**PROBLEM DETAILS:** Reproduce the records that follow exactly as they are written.

Data extracted from a collection
------------------------------------
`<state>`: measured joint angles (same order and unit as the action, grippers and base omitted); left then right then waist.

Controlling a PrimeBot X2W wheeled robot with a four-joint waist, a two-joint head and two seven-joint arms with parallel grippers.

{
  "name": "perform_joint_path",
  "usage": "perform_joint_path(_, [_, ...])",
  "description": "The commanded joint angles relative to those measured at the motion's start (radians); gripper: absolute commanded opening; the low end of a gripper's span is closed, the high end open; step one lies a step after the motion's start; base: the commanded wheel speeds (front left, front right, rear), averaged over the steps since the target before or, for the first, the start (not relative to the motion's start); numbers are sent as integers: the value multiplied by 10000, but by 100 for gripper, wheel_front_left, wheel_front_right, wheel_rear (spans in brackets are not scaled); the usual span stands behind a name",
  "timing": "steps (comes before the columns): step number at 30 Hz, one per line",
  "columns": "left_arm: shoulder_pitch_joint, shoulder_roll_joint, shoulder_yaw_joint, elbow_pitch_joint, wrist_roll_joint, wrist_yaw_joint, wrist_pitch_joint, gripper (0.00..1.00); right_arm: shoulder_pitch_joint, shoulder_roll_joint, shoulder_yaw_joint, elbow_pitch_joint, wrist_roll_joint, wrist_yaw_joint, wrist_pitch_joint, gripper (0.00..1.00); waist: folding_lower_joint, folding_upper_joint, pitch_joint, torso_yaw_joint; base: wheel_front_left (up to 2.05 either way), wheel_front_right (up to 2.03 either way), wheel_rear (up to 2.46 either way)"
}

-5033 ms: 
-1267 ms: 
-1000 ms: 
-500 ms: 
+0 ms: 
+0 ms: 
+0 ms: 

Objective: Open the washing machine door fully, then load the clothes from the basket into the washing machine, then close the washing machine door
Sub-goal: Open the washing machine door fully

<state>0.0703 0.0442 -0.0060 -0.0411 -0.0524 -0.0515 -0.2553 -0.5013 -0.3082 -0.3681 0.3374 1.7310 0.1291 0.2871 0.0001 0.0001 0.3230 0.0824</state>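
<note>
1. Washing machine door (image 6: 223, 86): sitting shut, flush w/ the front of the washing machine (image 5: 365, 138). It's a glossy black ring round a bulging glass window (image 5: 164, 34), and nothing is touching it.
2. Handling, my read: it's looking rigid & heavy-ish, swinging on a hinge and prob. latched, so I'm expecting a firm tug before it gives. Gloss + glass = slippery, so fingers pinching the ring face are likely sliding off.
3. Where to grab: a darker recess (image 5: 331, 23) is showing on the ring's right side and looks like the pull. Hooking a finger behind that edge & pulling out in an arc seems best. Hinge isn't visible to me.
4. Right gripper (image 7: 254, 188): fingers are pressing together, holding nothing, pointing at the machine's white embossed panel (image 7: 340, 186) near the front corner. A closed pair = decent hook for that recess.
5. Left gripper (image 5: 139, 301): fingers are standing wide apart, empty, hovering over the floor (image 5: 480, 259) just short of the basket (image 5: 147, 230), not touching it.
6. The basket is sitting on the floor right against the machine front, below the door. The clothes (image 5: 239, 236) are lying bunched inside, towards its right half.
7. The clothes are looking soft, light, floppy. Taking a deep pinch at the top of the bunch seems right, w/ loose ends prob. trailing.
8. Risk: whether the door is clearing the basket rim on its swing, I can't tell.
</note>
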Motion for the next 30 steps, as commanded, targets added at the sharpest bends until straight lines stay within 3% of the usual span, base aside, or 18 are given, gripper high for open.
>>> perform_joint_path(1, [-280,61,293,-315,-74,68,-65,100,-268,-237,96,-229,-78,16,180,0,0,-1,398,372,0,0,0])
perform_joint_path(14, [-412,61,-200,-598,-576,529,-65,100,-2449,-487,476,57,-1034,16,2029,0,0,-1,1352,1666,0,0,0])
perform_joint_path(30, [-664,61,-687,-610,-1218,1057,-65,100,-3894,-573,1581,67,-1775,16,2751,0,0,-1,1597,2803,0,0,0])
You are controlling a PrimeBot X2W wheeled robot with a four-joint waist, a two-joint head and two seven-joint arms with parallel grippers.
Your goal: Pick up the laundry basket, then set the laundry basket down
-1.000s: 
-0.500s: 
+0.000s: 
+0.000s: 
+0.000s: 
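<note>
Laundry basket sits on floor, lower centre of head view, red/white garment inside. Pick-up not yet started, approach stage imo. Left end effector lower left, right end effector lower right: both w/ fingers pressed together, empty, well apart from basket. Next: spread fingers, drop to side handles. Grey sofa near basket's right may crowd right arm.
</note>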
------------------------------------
**EXPECTED ANSWER:**
`<state>`: measured joint angles (same order and unit as the action, grippers and base omitted); left then right then waist.

Controlling a PrimeBot X2W wheeled robot with a four-joint waist, a two-joint head and two seven-joint arms with parallel grippers.

{
  "name": "perform_joint_path",
  "usage": "perform_joint_path(_, [_, ...])",
  "description": "The commanded joint angles relative to those measured at the motion's start (radians); gripper: absolute commanded opening; the low end of a gripper's span is closed, the high end open; step one lies a step after the motion's start; base: the commanded wheel speeds (front left, front right, rear), averaged over the steps since the target before or, for the first, the start (not relative to the motion's start); numbers are sent as integers: the value multiplied by 10000, but by 100 for gripper, wheel_front_left, wheel_front_right, wheel_rear (spans in brackets are not scaled); the usual span stands behind a name",
  "timing": "steps (comes before the columns): step number at 30 Hz, one per line",
  "columns": "left_arm: shoulder_pitch_joint, shoulder_roll_joint, shoulder_yaw_joint, elbow_pitch_joint, wrist_roll_joint, wrist_yaw_joint, wrist_pitch_joint, gripper (0.00..1.00); right_arm: shoulder_pitch_joint, shoulder_roll_joint, shoulder_yaw_joint, elbow_pitch_joint, wrist_roll_joint, wrist_yaw_joint, wrist_pitch_joint, gripper (0.00..1.00); waist: folding_lower_joint, folding_upper_joint, pitch_joint, torso_yaw_joint; base: wheel_front_left (up to 2.05 either way), wheel_front_right (up to 2.03 either way), wheel_rear (up to 2.46 either way)"
}

-5033 ms: 
-1267 ms: 
-1000 ms: 
-500 ms: 
+0 ms: 
+0 ms: 
+0 ms: 

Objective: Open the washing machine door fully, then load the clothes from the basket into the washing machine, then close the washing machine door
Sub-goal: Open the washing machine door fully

<state>0.0703 0.0442 -0.0060 -0.0411 -0.0524 -0.0515 -0.2553 -0.5013 -0.3082 -0.3681 0.3374 1.7310 0.1291 0.2871 0.0001 0.0001 0.3230 0.0824</state>
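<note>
1. Washing machine door (image 6: 223, 86): sitting shut, flush w/ the front of the washing machine (image 5: 365, 138). It's a glossy black ring round a bulging glass window (image 5: 164, 34), and nothing is touching it.
2. Handling, my read: it's looking rigid & heavy-ish, swinging on a hinge and prob. latched, so I'm expecting a firm tug before it gives. Gloss + glass = slippery, so fingers pinching the ring face are likely sliding off.
3. Where to grab: a darker recess (image 5: 331, 23) is showing on the ring's right side and looks like the pull. Hooking a finger behind that edge & pulling out in an arc seems best. Hinge isn't visible to me.
4. Right gripper (image 7: 254, 188): fingers are pressing together, holding nothing, pointing at the machine's white embossed panel (image 7: 340, 186) near the front corner. A closed pair = decent hook for that recess.
5. Left gripper (image 5: 139, 301): fingers are standing wide apart, empty, hovering over the floor (image 5: 480, 259) just short of the basket (image 5: 147, 230), not touching it.
6. The basket is sitting on the floor right against the machine front, below the door. The clothes (image 5: 239, 236) are lying bunched inside, towards its right half.
7. The clothes are looking soft, light, floppy. Taking a deep pinch at the top of the bunch seems right, w/ loose ends prob. trailing.
8. Risk: whether the door is clearing the basket rim on its swing, I can't tell.
</note>
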Motion for the next 30 steps, as commanded, targets added at the sharpest bends until straight lines stay within 3% of the usual span, base aside, or 18 are given, gripper high for open.
>>> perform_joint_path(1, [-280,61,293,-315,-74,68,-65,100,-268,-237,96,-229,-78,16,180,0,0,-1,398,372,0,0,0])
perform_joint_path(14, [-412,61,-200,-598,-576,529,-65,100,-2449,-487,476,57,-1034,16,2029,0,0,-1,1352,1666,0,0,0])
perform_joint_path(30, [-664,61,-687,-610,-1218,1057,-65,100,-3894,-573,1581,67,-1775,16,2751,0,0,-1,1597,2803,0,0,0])
You are controlling a PrimeBot X2W wheeled robot with a four-joint waist, a two-joint head and two seven-joint arms with parallel grippers.
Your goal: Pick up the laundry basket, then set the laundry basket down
-1.000s: 
-0.500s: 
+0.000s: 
+0.000s: 
+0.000s: 
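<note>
Laundry basket sits on floor, lower centre of head view, red/white garment inside. Pick-up not yet started, approach stage imo. Left end effector lower left, right end effector lower right: both w/ fingers pressed together, empty, well apart from basket. Next: spread fingers, drop to side handles. Grey sofa near basket's right may crowd right arm.
</note>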

The exercise is fully answered.